Case Study
Loan Safety with Decision Trees and a Small Random Forest
2025
- Python
- pandas
- scikit-learn
- Decision Trees
Used LendingClub loan data to predict whether a loan is safe (+1) or risky (-1) with decision trees and a simple random forest, and compared training vs validation accuracy across different tree depths.
Problem & Motivation:
Given LendingClub data with features like grade, home ownership, purpose, term, and debt-to-income ratio, predict whether a loan is a safe loan (+1) or a risky loan (-1).
Data & Approach:
- Loaded lending-club-data.csv, created the safe_loans label from bad_loans, and explored features such as grade and home_ownership.
- Selected the assignment’s feature list and used pd.get_dummies to one-hot encode categorical columns for sklearn.
- Trained DecisionTreeClassifier models with different max_depth values, and used GridSearchCV over max_depth and min_samples_leaf to tune early-stopping settings.

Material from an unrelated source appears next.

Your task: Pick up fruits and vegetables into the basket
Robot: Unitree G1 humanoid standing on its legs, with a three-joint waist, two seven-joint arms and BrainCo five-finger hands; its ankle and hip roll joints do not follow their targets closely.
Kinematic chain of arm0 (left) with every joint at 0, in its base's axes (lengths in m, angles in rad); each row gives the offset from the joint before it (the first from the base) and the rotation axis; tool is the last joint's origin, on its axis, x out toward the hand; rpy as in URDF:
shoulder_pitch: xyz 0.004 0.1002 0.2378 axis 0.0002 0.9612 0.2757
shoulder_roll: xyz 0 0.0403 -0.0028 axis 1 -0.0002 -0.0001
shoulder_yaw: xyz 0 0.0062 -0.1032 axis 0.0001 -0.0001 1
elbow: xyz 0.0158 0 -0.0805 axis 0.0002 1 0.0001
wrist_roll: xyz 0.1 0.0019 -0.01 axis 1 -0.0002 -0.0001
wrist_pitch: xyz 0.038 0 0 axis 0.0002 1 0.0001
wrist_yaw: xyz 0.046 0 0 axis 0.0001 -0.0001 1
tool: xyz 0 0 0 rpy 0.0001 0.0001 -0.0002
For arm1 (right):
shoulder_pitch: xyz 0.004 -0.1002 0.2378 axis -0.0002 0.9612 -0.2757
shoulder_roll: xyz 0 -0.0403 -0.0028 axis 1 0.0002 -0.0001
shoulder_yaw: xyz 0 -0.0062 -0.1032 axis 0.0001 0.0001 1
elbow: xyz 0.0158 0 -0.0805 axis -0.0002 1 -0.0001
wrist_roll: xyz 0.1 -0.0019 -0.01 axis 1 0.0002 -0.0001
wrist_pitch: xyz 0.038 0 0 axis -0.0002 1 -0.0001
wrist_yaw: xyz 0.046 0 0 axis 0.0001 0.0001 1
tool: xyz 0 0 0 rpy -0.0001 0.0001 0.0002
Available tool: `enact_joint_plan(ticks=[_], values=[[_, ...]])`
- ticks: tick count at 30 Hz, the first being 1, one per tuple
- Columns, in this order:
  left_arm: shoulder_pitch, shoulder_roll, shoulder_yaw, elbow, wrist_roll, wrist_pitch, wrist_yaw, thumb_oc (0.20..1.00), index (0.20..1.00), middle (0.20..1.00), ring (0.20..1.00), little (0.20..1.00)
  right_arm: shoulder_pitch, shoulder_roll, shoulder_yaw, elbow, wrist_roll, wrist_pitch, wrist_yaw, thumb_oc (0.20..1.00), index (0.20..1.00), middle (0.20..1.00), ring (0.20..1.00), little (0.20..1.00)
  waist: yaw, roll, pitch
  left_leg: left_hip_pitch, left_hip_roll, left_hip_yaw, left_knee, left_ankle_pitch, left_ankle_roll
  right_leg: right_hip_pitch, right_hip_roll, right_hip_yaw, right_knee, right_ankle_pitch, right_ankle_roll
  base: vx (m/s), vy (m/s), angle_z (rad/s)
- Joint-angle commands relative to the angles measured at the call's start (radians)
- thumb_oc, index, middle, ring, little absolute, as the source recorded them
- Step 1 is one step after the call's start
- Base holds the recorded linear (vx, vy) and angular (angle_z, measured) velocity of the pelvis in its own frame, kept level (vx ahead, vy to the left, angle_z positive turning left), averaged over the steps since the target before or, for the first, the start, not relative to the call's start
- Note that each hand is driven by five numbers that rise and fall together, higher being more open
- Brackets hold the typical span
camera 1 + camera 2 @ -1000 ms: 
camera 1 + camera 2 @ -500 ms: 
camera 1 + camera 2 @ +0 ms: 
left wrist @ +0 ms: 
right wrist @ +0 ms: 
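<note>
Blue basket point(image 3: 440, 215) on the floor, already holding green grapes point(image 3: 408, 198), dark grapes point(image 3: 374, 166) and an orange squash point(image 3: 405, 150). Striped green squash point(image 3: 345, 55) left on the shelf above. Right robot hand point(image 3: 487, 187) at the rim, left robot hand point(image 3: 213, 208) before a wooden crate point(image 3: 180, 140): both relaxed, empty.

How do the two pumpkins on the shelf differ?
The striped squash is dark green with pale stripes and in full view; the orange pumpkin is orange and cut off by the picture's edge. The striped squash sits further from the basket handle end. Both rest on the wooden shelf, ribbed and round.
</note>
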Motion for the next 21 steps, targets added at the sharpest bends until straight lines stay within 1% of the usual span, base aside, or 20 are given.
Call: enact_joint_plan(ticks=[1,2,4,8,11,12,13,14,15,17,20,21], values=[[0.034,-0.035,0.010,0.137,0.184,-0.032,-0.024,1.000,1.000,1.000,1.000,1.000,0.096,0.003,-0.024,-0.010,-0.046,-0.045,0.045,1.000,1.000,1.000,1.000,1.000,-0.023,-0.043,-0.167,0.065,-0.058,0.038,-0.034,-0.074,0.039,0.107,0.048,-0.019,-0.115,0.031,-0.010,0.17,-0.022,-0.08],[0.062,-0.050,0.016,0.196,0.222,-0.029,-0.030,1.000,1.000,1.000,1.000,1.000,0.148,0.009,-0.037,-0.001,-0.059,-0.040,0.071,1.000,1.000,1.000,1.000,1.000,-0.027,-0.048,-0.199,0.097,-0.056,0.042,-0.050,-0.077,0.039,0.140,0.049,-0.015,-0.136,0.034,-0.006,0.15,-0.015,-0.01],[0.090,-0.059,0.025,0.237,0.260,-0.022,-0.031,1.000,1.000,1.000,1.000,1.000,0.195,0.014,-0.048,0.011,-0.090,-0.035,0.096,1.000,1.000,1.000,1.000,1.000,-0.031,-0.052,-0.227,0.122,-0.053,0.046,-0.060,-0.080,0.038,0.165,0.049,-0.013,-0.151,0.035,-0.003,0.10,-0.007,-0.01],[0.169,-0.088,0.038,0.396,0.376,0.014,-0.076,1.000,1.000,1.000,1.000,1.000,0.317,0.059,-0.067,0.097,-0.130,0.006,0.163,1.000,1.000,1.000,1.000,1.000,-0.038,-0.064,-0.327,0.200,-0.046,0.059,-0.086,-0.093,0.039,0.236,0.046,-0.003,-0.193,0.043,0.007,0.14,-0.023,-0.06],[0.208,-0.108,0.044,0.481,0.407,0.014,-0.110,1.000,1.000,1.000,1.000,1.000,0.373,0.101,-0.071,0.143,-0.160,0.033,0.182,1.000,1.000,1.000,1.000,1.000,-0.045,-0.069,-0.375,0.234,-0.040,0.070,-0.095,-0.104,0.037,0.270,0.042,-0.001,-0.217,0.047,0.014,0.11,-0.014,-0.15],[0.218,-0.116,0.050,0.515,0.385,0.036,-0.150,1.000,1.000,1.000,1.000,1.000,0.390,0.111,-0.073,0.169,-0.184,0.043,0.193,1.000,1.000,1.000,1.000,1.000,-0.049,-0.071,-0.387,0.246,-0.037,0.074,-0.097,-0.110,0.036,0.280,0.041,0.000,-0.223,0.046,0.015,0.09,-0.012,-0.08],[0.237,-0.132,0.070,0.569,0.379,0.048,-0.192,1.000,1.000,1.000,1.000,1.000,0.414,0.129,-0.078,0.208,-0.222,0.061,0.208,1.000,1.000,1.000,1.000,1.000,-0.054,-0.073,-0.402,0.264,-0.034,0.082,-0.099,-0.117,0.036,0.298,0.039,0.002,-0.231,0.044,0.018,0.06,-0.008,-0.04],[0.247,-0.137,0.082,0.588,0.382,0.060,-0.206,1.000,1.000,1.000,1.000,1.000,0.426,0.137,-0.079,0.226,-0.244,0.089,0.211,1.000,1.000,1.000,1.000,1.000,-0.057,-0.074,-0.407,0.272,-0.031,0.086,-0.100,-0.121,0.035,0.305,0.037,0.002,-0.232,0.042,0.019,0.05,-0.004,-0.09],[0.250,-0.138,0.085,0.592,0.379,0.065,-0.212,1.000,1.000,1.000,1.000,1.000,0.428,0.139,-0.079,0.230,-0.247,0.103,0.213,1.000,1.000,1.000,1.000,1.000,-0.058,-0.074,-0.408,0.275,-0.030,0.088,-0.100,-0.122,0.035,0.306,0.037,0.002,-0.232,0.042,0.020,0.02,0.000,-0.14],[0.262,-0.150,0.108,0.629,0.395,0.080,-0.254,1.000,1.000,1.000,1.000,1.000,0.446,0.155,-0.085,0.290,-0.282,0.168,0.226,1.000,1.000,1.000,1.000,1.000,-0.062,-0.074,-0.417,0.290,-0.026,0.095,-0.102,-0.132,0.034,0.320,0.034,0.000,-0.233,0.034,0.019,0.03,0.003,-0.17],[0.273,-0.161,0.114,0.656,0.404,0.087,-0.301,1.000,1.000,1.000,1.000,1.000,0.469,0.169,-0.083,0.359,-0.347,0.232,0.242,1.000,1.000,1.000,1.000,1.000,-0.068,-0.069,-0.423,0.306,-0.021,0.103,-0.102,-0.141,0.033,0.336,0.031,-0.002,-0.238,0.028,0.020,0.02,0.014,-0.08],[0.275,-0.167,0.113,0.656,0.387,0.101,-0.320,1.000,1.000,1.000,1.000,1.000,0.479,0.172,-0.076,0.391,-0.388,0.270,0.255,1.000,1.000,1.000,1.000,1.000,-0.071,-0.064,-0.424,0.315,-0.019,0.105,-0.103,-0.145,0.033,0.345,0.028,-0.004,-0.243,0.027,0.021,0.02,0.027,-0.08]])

- Implemented a small RandomForest416 class that fits multiple trees on bootstrap samples and predicts by majority vote, then compared its train/validation accuracy to a single tree.
Results:
- Deeper trees fit the training data very well but did not always improve validation accuracy, showing overfitting at large depths.
- The RandomForest416 model generally gave better validation accuracy than a single decision tree at similar depths.
- Features based on grade, sub_grade, home_ownership, purpose, and term became usable once expanded into one-hot encoded columns.
Limitations:
Used only decision trees and a small random forest on train/validation splits (no separate held-out test set or additional model families beyond the assignment scope).